Here is the insert. I'm new to stoves so please bear with me. The only marks on the insert are on the side:R1947? there could be more but there is some rust that obscures it. A Google search has yielded nothing.





http://i46.tinypic.com/dwrolh.jpg
(image doesn't seem to be working.  I'll try and fix it when i get home)

1.I have come to the realization that I will need to reline my all brick chimney so any advice on doing this as inexpensivly as possible would be great.

2. Whats with the plate being an inch higher than the bottom of the insert? There is a small vent under there (intake i guess?), but it looks awkward. Can I use thin bricks or something to fill that gap?

3. My fireplaces firebox is set about 1/5in lower than the hearth. This causes the insert to be off balance when set in the firebox. Do I somehow "shim" the back of the insert up so this doesn't happen?

4. The fan is set in a box (with vent holes) in the back of the insert. Does this mean it is pulling air from back there? Wouldn't this pull smoke if the insert was not vented all the way to the top of the chimney (in its old home it was just sitting in a fireplace with a clay liner).

5. Finally. The fan worked in the old house but now does not. What are my chances of finding a replacement or fabricating one?

Thanks in advance


----------



## mooman (Nov 19, 2012)

Update.  It appears to be a Hutch insert.  It looks very similar to the Hutch "Rebel" (with the blower in the back) but without the brass and lettering on the front.

Anyone help me on my questions now?


----------



## begreen (Nov 19, 2012)

Not sure if this is a Hutch. It's similar, but the doors seem wimpy compared to the Rebel. Email them with a picture hutchmfg@bellsouth.net or call David @ (865) 458-4676


----------



## mooman (Nov 19, 2012)

Your right, it's not.  More research turns out it's a Buck stove.  Still trying to find the exact model.  So that should help with finding parts.  Also answers the question about the hearth guard.  It is like that to allow removal of warm air from below the fire box.


----------



## gzecc (Nov 26, 2012)

mooman said:


> Your right, it's not. More research turns out it's a Buck stove. Still trying to find the exact model. So that should help with finding parts. Also answers the question about the hearth guard. It is like that to allow removal of warm air from below the fire box.

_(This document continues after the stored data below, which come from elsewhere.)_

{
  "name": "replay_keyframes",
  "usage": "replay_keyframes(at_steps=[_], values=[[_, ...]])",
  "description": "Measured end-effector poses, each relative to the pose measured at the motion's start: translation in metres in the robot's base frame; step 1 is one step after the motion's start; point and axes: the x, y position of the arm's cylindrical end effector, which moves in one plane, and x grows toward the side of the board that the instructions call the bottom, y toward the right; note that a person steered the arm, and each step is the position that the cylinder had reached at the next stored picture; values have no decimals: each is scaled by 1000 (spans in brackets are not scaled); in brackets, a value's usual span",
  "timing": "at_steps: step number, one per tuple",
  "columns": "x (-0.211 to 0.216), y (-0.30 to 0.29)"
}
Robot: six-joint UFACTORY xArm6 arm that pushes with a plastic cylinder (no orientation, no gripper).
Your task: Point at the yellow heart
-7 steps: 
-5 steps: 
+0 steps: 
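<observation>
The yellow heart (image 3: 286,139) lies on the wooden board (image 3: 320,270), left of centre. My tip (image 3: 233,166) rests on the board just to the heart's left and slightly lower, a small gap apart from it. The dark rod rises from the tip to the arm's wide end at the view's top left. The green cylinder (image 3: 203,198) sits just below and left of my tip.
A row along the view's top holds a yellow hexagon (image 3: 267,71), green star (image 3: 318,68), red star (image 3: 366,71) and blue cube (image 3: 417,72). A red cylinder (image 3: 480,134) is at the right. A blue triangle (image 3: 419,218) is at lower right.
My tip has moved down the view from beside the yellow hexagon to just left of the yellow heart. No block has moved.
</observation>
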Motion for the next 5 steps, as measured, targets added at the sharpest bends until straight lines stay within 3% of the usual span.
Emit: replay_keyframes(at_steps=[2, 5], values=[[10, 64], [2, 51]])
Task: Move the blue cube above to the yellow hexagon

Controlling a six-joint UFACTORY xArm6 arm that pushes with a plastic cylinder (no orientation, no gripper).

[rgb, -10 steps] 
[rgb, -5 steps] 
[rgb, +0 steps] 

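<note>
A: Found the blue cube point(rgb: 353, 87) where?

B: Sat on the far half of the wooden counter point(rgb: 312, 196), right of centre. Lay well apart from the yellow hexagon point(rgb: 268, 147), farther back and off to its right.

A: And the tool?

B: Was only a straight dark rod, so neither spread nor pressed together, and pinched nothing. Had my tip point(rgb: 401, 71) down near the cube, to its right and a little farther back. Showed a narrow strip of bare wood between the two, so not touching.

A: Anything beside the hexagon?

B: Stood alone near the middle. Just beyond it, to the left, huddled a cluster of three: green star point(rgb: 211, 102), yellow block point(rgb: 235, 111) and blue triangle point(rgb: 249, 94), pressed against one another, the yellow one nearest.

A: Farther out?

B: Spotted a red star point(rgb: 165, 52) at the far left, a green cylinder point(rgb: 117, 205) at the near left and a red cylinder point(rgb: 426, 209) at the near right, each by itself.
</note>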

It is in fact a buck stove. Go to http://www.servicesales.com/brass-draft-slides-p-476.html for parts and info.
Depending on the door opening its either a 26000, 27000 or 28000.
They work, but have the fans in the back, an use a lot of wood.


----------



## central_scrutinizer (Dec 19, 2012)

This stove is a double-wall buck stove.  It will probably take a morrell motor and morell fanblade if anything needs replacing.  Very few of the older double-wall inserts took the three-speed motor.  yours probablyy has an expanded metal cage on the back to which the motor mounts.  motor is here http://www.servicesales.com/morrill-motor-p-171.html

fan blade is here http://www.servicesales.com/buck-morrill-fanblade-p-578.html 

good luck with the stove!


----------